### Exercise details
Report how many lines below include "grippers", giving the figure alone.

### Source material
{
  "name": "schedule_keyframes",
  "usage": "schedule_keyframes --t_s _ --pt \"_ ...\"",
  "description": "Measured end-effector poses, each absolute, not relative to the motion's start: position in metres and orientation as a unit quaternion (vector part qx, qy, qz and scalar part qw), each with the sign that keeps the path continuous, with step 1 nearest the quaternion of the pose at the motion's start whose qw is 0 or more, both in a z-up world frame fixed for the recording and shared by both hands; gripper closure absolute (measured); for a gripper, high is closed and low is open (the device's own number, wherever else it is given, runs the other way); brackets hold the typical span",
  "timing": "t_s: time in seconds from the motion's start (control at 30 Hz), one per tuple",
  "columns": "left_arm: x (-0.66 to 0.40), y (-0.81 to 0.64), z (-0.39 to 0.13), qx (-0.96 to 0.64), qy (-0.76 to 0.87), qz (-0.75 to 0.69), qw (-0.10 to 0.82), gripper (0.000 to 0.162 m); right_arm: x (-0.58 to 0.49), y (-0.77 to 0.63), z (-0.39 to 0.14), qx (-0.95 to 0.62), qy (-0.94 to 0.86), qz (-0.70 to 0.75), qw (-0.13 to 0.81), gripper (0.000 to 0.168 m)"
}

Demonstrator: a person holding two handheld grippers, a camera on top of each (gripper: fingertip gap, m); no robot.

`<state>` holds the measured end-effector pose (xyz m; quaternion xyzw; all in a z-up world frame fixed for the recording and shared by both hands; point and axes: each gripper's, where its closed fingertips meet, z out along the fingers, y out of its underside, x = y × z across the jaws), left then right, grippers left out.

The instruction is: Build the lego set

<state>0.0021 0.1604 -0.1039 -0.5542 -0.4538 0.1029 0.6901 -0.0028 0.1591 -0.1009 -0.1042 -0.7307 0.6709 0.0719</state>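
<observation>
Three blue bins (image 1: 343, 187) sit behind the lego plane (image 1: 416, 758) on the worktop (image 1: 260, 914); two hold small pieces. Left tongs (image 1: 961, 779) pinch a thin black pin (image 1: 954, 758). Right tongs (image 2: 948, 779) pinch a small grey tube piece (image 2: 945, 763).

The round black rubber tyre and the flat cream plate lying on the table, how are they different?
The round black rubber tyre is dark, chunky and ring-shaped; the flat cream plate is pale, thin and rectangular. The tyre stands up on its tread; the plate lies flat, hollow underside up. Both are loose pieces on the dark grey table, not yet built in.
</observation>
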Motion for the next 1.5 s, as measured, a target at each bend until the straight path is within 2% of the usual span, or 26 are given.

### Expected output
2